- _Task objective_: The expected response is the full listing, retyped exactly, without its images.

- _Source data_:
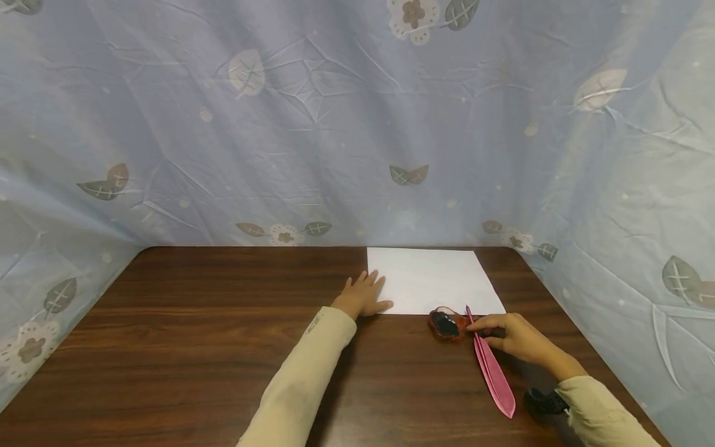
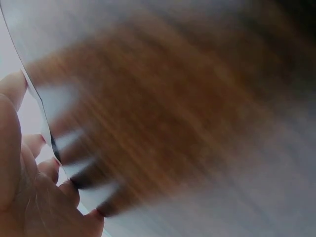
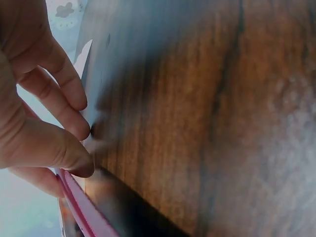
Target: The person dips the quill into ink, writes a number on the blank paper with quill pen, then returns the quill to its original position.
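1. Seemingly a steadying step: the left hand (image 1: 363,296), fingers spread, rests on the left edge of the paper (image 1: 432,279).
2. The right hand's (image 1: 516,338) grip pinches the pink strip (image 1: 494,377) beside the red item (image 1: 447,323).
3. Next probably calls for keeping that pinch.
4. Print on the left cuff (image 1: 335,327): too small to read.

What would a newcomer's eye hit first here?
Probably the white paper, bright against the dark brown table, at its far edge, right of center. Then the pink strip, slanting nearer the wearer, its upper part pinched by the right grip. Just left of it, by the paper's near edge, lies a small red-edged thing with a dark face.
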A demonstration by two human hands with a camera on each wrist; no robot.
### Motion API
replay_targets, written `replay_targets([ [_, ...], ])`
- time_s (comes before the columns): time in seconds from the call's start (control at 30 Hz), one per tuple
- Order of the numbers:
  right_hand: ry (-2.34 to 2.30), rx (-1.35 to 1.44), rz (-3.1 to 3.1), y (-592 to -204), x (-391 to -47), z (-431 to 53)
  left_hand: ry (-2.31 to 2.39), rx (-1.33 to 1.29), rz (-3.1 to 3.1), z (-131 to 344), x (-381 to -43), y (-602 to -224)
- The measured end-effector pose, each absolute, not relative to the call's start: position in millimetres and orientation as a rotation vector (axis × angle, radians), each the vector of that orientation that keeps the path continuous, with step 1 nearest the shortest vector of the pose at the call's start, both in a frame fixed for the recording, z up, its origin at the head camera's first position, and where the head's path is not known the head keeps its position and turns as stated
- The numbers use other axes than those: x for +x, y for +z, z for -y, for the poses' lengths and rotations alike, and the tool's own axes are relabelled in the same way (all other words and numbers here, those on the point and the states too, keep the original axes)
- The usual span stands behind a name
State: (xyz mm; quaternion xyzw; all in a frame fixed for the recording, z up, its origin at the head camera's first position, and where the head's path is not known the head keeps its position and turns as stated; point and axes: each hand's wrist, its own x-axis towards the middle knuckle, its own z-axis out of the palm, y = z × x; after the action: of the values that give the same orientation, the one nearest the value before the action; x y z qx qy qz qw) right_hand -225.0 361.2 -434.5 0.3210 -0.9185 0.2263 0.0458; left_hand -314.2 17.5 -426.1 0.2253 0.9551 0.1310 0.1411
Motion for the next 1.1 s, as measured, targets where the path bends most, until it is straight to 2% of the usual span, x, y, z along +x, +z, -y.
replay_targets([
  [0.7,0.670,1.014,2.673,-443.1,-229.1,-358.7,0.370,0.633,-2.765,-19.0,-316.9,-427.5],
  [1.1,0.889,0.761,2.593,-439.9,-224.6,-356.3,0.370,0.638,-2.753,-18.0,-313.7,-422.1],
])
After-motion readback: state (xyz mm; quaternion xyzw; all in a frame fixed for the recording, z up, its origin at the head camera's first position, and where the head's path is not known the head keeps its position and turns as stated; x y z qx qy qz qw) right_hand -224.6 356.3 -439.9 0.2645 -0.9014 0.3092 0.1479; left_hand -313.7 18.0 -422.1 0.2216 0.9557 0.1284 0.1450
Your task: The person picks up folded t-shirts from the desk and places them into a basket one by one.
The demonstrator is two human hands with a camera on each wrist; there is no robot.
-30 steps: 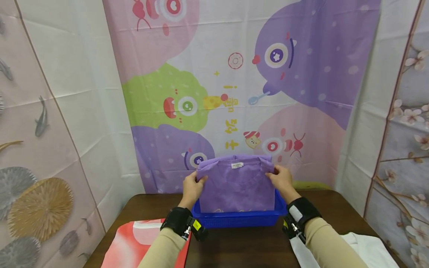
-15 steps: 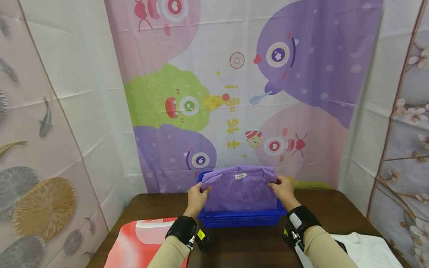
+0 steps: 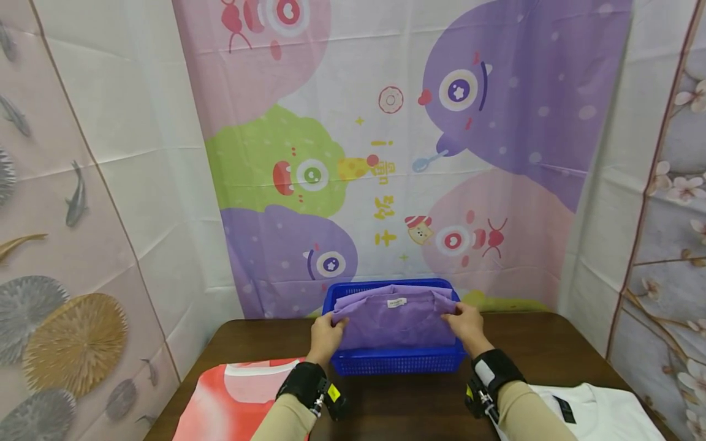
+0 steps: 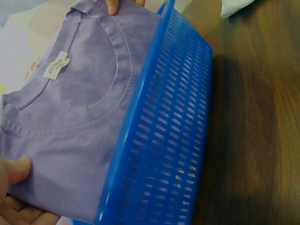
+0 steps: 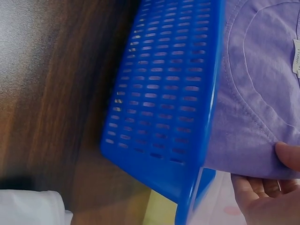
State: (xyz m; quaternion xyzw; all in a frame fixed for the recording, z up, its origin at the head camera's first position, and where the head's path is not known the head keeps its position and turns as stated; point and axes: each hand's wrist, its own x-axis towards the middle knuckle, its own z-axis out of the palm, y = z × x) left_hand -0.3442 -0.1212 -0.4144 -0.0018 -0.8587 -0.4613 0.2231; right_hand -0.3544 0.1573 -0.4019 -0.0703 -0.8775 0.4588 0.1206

- _Answer to the problem_:
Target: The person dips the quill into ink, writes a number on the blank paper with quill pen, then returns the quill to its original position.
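1. Seemingly a steadying step: the left hand (image 1: 363,296), fingers spread, rests on the left edge of the paper (image 1: 432,279).
2. The right hand's (image 1: 516,338) grip pinches the pink strip (image 1: 494,377) beside the red item (image 1: 447,323).
3. Next probably calls for keeping that pinch.
4. Print on the left cuff (image 1: 335,327): too small to read.

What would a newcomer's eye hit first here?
Probably the white paper, bright against the dark brown table, at its far edge, right of center. Then the pink strip, slanting nearer the wearer, its upper part pinched by the right grip. Just left of it, by the paper's near edge, lies a small red-edged thing with a dark face.
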A demonstration by two human hands with a camera on each wrist; no robot.
### Motion API
replay_targets, written `replay_targets([ [_, ...], ])`
- time_s (comes before the columns): time in seconds from the call's start (control at 30 Hz), one per tuple
- Order of the numbers:
  right_hand: ry (-2.34 to 2.30), rx (-1.35 to 1.44), rz (-3.1 to 3.1), y (-592 to -204), x (-391 to -47), z (-431 to 53)
  left_hand: ry (-2.31 to 2.39), rx (-1.33 to 1.29), rz (-3.1 to 3.1), z (-131 to 344), x (-381 to -43), y (-602 to -224)
- The measured end-effector pose, each absolute, not relative to the call's start: position in millimetres and orientation as a rotation vector (axis × angle, radians), each the vector of that orientation that keeps the path continuous, with step 1 nearest the shortest vector of the pose at the call's start, both in a frame fixed for the recording, z up, its origin at the head camera's first position, and where the head's path is not known the head keeps its position and turns as stated
- The numbers use other axes than those: x for +x, y for +z, z for -y, for the poses' lengths and rotations alike, and the tool's own axes are relabelled in the same way (all other words and numbers here, those on the point and the states too, keep the original axes)
- The usual span stands behind a name
State: (xyz mm; quaternion xyzw; all in a frame fixed for the recording, z up, its origin at the head camera's first position, and where the head's path is not known the head keeps its position and turns as stated; point and axes: each hand's wrist, its own x-axis towards the middle knuckle, its own z-axis out of the palm, y = z × x; after the action: of the values that give the same orientation, the one nearest the value before the action; x y z qx qy qz qw) right_hand -225.0 361.2 -434.5 0.3210 -0.9185 0.2263 0.0458; left_hand -314.2 17.5 -426.1 0.2253 0.9551 0.1310 0.1411
Motion for the next 1.1 s, as measured, targets where the path bends most, until it is straight to 2% of the usual span, x, y, z along +x, +z, -y.
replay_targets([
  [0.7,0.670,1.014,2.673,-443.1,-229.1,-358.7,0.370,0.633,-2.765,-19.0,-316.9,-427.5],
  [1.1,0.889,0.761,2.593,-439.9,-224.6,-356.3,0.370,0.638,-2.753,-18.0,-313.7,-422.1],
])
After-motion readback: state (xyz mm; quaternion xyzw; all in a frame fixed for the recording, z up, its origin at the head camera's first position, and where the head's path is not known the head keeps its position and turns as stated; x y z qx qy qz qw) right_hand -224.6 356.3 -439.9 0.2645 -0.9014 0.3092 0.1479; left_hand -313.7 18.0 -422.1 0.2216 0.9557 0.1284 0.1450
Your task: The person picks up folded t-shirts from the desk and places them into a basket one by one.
The demonstrator is two human hands with a camera on each wrist; there is no robot.
-30 steps: 
-15 steps: 
+0 steps: 
+0 steps: 
+0 steps: 
State: (xyz m; quaternion xyzw; all in a frame fixed for the recording, z up, its origin at the head camera's first position, and where the head's path is not known the head keeps its position and turns as stated; point and axes: each hand's wrist, its own x-axis towards the middle knuckle, its own z-axis out of the palm, y = z × x) left_hand -0.3442 -0.1212 -0.4144 -0.0018 -0.8587 -0.4613 0.2231; right_hand -0.3544 0.1573 -0.4019 -0.0703 -0.8775 0.4588 0.1206

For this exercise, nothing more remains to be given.